Но сперва восхождения духа должны мы достигнуть
Из расселины, из которой наша природа встает.
Душа должна парить суверенно над формой
И взобраться к вершинам за пределами полусна разума;
Наши сердца должны мы наполнить небесною силой,
Удивить животное оккультным богом.
Затем, зажигая золотой язык жертвоприношения,
Силы светлой полусферы зовя,
Мы сбросим дискредитацию нашего состояния смертного,
Сделаем пучину дорогой для спуска Небес,
Наши глубины с небесным Лучом познакомим
И расколем тьму мистическим Пламенем.

Отважась еще раз на рождения туман
Через опасную дымку, движение, содержания полное,
Он через астральный хаос пробивал путь
Среди серых лиц его богов демонических,
Вопрошаемый шепотами его колышущихся призраков,
Окруженный колдовствами его переменчивой силы.

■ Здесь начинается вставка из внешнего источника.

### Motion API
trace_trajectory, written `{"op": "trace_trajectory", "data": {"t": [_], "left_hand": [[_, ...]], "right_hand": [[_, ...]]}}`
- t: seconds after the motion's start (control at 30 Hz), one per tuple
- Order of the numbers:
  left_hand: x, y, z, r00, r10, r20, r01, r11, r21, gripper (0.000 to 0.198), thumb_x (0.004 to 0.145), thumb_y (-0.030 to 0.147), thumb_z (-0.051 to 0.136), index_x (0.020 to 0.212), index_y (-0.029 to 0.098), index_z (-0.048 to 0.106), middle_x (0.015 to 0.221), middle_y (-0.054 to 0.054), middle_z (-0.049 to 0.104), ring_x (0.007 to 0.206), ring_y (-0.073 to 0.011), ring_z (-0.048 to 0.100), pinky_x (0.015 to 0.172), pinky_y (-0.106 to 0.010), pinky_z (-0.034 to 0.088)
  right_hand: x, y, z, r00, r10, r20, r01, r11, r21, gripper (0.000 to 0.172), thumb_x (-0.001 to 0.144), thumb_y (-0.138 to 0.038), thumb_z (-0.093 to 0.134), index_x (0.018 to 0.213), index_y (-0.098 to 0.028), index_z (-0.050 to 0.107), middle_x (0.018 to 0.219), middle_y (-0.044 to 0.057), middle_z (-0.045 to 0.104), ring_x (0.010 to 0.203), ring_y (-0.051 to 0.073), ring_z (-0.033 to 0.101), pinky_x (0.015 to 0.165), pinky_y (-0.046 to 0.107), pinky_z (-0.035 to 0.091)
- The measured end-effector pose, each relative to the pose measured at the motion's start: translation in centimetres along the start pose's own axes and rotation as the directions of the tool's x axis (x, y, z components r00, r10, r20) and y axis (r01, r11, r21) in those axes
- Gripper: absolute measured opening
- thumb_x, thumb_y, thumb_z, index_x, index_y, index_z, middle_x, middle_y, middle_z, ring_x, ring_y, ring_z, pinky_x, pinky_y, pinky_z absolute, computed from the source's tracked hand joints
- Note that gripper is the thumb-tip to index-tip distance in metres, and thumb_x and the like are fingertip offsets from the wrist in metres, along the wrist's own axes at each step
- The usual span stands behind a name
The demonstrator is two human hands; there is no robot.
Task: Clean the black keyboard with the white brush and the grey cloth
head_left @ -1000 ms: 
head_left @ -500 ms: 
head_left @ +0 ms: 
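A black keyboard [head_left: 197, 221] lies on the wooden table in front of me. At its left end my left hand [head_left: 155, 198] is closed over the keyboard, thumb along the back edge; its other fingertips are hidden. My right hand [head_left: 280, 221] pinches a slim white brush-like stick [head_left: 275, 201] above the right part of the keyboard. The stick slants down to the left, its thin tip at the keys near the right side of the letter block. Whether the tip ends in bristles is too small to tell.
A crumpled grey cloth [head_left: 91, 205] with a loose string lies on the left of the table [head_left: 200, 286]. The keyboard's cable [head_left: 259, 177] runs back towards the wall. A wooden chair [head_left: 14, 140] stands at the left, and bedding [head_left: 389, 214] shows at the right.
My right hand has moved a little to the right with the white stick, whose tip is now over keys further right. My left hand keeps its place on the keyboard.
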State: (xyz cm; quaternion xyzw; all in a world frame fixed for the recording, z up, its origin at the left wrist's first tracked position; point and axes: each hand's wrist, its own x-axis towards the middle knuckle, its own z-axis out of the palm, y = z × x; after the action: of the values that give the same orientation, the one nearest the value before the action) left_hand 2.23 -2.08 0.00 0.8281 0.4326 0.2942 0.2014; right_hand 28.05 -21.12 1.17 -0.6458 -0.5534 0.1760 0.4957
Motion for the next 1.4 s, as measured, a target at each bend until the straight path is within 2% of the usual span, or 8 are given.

Как тот, кто без проводника идет через поля странные,
Не зная, куда, ни того, на что надеяться можно,
Он ступал по почве, что под его ногой исчезала,
И путешествовал в каменной силе к исходу неясному.
Его след позади был исчезающей линией
Мерцающих точек в смутной обширности;
Бестелесный шорох его сопровождал в путешествии
В обиженном мраке, на свет жалующемся.
Огромное препятствие, неподвижное сердце этого мира,
Наблюдающая непрозрачность множила по мере его продвижения
Свою враждебную массу мертвых таращащихся глаз;
Мгла, мерцающая как умирающий факел.
Вокруг него фантомный гас жар,
Населенная сбивающими и тенистыми формами
Смутного Несознания темная пещера безмерная.
Его единственным солнечным светом был огонь его духа.